British doctor Harold Lambert (1926-2017) spent his career tackling infectious diseases, helping in the development of pyrazinamide as an effective treatment for tuberculosis. He also published work on the rational use of antibiotics and was a trustee and medical advisor for the Meningitis Research Foundation.

Listeners: Roger Higgs

Roger Higgs was an inner city GP for 30 years in south London, UK, and is Emeritus Professor of General Practice at Kings College London, where he set up the department.

He gained scholarships in classics at Cambridge but changed to medicine after a period of voluntary work in Kenya in 1962. He was Harold Lambert's registrar for 18 months in the early 1970s, the most influential and exciting episode in his hospital training. He set up his own practice in 1975. He helped to establish medical ethics as a practical and academic subject through teaching, writing and broadcasting, and jointly set up the 'Journal of Medical Ethics' in 1975.
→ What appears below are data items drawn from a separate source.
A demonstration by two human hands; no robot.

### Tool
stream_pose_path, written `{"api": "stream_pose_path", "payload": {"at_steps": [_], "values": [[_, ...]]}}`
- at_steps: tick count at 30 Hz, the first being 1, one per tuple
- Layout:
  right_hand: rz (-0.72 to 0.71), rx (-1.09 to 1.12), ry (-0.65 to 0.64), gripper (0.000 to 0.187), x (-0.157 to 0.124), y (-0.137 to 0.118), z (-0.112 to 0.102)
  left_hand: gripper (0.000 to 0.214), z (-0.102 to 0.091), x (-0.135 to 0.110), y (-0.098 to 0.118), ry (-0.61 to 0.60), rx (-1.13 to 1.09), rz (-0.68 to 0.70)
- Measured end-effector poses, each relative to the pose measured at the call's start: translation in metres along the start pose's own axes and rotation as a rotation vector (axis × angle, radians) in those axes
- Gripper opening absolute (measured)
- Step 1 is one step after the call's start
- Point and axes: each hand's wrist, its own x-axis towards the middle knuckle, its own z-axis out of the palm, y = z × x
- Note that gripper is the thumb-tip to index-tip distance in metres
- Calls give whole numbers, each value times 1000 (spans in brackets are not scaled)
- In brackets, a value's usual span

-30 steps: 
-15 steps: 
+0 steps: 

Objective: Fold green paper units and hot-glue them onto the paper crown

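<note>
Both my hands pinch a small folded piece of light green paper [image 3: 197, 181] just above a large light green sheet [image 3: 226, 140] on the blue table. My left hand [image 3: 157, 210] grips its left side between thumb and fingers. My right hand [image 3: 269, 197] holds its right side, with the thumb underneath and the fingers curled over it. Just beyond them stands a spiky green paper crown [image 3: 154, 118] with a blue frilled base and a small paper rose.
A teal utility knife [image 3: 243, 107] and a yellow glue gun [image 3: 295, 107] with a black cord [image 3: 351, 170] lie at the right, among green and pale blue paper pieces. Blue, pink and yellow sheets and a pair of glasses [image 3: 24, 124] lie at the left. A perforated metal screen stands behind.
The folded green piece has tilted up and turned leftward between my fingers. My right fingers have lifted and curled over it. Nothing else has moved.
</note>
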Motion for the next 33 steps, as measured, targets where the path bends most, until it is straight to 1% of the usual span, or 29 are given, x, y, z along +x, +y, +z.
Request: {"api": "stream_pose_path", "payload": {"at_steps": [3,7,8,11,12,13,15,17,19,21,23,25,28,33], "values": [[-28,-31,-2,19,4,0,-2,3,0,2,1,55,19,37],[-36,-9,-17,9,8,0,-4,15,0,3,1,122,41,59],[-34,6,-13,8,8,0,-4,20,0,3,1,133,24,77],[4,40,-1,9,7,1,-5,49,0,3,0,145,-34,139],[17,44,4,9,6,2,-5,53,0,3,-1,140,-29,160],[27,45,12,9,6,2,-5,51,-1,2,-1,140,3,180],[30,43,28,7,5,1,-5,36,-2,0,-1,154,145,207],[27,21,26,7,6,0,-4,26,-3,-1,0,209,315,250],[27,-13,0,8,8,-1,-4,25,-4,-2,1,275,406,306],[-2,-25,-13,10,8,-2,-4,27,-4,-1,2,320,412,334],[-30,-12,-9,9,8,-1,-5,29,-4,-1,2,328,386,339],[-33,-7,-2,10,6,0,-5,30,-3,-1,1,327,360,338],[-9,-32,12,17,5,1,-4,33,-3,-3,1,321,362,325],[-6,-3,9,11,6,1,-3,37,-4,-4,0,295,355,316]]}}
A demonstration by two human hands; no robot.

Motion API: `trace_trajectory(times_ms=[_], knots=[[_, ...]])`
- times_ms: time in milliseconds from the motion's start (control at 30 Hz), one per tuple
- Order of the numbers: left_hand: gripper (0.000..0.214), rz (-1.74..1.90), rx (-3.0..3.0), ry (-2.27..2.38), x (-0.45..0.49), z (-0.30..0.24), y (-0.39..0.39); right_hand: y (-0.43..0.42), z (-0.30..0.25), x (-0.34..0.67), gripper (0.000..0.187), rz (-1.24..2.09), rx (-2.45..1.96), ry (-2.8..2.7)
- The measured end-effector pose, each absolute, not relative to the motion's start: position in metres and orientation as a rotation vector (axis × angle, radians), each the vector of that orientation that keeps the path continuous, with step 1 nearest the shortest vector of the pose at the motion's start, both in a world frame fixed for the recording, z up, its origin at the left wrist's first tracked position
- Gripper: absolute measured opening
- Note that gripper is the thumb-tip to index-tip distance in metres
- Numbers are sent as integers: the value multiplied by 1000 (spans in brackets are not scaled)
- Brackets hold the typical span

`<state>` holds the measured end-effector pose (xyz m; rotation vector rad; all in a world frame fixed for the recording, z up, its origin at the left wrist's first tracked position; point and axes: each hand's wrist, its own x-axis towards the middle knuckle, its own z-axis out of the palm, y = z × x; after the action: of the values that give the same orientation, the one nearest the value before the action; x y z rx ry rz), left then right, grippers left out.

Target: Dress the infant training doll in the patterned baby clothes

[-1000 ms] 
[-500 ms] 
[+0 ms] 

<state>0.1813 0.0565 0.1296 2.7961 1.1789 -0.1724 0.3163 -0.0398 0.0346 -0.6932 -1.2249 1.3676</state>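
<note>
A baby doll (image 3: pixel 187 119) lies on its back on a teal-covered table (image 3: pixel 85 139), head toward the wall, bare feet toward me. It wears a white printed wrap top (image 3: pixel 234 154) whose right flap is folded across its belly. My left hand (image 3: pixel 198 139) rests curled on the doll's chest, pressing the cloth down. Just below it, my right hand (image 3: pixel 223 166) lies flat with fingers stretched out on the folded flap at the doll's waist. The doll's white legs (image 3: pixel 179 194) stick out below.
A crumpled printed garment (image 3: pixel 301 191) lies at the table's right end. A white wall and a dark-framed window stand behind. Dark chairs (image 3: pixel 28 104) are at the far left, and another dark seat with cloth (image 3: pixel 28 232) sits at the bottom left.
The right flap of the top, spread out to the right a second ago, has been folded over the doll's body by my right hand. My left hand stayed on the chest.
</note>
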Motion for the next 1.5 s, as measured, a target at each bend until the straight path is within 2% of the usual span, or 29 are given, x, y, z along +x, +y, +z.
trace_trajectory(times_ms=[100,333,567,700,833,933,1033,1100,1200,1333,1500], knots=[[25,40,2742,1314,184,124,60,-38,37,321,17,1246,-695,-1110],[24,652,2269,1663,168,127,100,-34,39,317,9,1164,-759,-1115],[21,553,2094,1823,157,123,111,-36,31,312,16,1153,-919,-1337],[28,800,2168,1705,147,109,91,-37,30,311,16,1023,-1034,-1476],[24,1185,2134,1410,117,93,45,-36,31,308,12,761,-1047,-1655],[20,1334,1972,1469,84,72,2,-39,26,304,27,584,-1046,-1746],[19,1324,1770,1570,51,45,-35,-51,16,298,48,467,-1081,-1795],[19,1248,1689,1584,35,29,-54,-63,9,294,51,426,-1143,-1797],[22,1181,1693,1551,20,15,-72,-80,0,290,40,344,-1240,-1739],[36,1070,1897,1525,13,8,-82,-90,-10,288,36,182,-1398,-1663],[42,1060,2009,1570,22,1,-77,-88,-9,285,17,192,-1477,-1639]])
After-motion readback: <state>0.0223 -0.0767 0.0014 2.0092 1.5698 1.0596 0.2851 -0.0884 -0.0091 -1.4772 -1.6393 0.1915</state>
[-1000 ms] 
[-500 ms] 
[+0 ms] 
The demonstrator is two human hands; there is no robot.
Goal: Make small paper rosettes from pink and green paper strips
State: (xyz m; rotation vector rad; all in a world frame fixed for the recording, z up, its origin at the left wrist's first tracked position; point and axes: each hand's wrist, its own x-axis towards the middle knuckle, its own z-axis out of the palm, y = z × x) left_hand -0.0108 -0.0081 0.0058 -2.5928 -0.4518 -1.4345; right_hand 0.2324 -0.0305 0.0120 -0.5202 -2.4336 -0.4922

His other work included studies in whole person assessment and narrative in general practice and development work in primary medical care: innovations here included intermediate care centres, primary care assessment in accident and emergency departments, teaching internal medicine in general practice and establishing counselling services in medicine.

He was made MBE in 1987 for this development work and now combines bioethics governance, teaching and writing with an arts based retirement.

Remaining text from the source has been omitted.